The brightest smile, though, belonged to 13-year-old pianist Peng Peng Gong. Momentarily freed from a crush of socialites offering congratulations, he told me his performance was “the best I ever felt.”
And how did he feel just then, moments after Muffie Potter Aston told him he was “amazing” and Lisa Schiff and Grace Hightower told him he was “brilliant”?
“I’m hungry,” he said (he’d eaten rice before the concert). “My parents are somewhere in the lobby. We’re going over to the dinner.”
As much as the evening was about the institution’s history – its expansion into drama and dance from its original focus on music, its move to Lincoln Center from its longtime home on West 122nd Street, its talented roster of faculty and alumni – it was about Peng Peng, a pre-college student, and the promise of the future.
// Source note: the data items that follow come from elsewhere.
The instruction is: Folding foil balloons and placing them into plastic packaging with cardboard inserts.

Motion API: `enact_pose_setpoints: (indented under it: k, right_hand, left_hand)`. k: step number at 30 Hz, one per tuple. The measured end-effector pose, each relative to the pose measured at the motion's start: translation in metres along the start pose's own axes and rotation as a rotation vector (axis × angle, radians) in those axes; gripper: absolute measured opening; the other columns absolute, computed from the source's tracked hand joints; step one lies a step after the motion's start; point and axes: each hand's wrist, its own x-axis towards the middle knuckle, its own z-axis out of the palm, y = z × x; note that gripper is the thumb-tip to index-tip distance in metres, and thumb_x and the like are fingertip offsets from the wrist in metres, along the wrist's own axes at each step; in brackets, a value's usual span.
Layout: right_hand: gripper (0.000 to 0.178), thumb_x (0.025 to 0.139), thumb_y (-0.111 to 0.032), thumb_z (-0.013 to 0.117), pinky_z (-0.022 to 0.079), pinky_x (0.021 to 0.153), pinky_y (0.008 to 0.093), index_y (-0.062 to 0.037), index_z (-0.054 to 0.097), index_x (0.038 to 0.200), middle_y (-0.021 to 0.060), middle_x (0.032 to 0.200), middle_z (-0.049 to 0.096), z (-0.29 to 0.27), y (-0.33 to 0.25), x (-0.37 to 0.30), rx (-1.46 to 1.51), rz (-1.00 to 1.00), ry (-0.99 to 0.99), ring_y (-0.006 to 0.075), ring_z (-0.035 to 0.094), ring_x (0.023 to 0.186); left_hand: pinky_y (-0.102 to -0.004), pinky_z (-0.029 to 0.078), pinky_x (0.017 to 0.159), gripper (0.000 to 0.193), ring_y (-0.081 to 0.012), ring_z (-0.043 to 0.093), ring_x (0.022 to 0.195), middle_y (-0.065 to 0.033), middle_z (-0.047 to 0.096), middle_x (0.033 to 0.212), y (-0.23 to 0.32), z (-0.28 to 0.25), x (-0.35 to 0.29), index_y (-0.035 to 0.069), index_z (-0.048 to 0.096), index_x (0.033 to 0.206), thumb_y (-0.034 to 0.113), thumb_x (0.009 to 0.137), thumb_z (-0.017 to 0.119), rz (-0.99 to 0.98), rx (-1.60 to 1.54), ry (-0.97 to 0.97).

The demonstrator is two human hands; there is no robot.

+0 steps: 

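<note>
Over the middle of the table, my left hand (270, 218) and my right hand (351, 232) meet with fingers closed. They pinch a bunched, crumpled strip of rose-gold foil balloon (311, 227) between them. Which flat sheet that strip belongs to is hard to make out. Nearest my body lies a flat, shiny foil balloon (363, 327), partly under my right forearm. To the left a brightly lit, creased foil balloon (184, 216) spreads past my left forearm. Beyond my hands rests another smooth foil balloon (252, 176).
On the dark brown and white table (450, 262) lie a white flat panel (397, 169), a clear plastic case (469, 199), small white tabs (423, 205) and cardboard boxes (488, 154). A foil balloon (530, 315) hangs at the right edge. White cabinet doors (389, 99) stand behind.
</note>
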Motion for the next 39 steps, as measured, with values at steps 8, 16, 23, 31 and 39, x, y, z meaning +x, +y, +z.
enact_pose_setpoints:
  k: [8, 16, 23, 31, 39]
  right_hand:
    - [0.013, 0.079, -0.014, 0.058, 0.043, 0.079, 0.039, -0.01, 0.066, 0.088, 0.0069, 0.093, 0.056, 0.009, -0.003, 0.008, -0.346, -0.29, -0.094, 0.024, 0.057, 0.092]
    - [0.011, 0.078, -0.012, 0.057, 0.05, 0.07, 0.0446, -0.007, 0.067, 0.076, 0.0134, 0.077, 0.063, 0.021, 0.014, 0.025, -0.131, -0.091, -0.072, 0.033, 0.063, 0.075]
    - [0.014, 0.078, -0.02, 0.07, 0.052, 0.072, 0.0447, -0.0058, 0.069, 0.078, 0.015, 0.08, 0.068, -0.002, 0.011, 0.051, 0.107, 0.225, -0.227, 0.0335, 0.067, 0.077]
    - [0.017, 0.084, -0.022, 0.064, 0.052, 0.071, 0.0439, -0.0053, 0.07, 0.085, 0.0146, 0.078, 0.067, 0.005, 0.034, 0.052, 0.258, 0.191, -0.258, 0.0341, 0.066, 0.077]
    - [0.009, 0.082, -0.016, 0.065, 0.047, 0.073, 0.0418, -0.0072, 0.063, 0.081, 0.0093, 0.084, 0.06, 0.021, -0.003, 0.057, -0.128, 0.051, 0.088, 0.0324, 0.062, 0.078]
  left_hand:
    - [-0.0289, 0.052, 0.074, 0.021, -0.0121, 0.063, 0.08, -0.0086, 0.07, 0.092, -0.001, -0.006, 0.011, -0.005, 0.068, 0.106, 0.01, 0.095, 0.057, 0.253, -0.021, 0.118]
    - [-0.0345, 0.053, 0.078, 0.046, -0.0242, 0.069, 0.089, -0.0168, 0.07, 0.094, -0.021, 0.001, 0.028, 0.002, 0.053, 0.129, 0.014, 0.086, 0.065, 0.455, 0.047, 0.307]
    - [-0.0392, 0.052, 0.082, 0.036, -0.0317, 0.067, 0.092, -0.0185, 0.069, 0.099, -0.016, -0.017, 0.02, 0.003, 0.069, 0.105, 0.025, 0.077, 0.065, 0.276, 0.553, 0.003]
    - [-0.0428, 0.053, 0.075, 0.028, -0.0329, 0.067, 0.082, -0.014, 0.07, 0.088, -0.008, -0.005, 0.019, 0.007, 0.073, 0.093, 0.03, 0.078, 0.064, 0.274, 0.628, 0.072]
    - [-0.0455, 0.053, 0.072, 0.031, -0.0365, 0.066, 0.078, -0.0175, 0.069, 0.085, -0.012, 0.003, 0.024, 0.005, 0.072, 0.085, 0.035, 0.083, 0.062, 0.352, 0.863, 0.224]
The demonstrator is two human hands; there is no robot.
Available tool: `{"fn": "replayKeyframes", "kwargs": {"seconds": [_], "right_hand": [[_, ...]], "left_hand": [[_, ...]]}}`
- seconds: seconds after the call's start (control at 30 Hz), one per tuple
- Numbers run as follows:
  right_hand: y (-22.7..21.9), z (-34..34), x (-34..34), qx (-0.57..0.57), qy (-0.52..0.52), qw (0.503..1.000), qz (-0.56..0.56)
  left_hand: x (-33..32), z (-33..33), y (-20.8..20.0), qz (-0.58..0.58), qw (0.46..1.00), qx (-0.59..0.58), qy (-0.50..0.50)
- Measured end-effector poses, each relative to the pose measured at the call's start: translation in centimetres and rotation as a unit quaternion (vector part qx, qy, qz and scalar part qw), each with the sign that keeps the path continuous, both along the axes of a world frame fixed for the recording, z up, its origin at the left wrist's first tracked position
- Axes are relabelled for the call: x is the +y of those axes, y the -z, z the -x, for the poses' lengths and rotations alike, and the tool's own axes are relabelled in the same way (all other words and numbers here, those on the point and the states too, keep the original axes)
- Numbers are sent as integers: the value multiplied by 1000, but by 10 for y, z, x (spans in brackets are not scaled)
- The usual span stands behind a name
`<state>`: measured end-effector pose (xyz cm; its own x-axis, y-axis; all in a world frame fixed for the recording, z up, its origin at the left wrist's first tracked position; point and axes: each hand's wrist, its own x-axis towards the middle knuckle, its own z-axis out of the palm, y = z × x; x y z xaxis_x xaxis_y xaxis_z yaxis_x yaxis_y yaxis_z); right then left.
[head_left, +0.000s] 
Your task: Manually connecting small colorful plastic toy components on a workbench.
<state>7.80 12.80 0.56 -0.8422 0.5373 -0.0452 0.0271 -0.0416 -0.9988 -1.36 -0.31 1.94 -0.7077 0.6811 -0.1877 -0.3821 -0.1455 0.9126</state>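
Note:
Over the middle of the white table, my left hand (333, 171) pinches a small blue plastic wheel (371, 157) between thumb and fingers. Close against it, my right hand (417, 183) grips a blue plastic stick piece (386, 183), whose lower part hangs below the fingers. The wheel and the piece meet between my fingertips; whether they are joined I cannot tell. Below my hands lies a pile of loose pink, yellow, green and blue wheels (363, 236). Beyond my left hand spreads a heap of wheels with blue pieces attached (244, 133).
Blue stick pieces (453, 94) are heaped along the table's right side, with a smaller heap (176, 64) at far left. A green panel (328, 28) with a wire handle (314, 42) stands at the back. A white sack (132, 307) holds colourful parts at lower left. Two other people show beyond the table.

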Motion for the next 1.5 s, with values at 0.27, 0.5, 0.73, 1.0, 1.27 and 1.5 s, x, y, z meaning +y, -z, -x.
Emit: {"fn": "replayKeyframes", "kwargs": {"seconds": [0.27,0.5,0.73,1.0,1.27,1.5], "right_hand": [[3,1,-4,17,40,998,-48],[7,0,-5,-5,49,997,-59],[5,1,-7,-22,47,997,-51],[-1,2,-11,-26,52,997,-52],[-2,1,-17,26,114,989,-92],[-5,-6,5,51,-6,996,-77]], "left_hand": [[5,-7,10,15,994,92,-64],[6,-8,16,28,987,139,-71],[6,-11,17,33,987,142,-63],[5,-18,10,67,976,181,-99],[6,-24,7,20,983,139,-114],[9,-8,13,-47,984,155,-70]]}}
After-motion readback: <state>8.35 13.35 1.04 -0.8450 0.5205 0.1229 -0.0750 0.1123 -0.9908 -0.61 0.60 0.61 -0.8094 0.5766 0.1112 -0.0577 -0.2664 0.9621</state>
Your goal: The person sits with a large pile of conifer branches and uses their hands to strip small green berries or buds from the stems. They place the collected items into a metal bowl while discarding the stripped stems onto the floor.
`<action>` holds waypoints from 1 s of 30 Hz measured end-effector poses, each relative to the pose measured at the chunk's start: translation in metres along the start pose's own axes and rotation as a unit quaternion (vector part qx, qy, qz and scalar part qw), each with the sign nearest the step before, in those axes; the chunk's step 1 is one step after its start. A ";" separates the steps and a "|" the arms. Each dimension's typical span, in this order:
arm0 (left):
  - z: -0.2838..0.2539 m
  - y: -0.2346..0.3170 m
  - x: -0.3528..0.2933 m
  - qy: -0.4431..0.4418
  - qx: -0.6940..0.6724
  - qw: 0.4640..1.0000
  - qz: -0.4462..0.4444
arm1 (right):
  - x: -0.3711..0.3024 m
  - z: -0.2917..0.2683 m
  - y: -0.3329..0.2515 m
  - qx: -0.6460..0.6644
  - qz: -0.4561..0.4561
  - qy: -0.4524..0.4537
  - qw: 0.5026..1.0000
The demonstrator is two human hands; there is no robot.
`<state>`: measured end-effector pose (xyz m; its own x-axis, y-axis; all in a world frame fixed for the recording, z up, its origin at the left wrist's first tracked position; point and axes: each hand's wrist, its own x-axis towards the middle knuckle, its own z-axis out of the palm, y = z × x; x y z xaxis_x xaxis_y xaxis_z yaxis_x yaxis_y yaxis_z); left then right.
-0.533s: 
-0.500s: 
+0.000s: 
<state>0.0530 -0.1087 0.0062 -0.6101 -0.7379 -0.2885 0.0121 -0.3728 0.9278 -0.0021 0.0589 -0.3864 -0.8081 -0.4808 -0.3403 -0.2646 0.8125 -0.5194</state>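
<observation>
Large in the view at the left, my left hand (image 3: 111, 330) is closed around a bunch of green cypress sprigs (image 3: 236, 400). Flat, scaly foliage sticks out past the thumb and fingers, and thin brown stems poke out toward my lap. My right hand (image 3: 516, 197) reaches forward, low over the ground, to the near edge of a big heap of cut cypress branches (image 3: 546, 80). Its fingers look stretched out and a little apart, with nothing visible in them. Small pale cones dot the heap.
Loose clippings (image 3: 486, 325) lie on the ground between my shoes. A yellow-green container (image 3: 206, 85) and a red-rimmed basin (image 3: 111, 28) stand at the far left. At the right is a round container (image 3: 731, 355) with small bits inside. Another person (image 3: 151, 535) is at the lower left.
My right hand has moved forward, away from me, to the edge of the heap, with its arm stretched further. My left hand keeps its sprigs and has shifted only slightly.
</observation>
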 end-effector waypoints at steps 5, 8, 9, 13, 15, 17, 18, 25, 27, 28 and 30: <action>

Or as alumna Renee Fleming put it during the concert, “It’s the future that is always so present here.”
The future does loom large as the school closes in on its $300 million fund-raising goal for the Juilliard Second Century Fund, with $229 million committed. The money is helping to underwrite centennial programs (47 commissions!), the school’s remodeling (part of Lincoln Center’s redevelopment project), financial aid, and other school expenses.
For now, Mr. and Mrs. Lufkin can only dream about their children attending Juilliard. Aster is 6 months old. Schuyler, who is 8, plays the recorder. Family history indicates strong musical appreciation skills and a degree of aptitude. Mrs. Lufkin, for example, played the flute, piano, and guitar in her youth. Her favorite piece for the guitar was Led Zeppelin’s “Stairway to Heaven.”
Most guests weren’t shy about their lack of performing talent. “I had the good sense to go into another line of work,” author Ronald Chernow, who played clarinet and the tenor saxophone in his teenage years, said. Linda Fairstein took dance lessons before developing her talents as a prosecutor and writer.
Some guests still play. “Wipeout” by the Safaris is Police Commissioner Raymond Kelly’s favorite song to perform. He is a drummer.
Juilliard Council member Elizabeth Hemmerdinger told me she plays three instruments. “The telephone, my husband, and my credit cards,” she said.
The dinner was held under a tent on the North Plaza, a space dominated by the reflecting pool, but not on this night. Beige Astroturf covered it up except for a small portion around the sculptures. “This is the closest we have ever been to the Henry Moores,” architect Elizabeth Diller said. She and her husband, Ricardo Scofidio (who plays the double bass), are the designers of Lincoln Center’s redevelopment plan.
Part of the plan for Juilliard is to create more spaces where students can gather, including a campus green. At the moment, according to recent graduate Elizabeth Konopska, the hangout is “Harry’s Burrito happy hour, 4 to 7, after rehearsal.” At her side to confirm it was choreographer Adam Houghland, a fellow alumnus.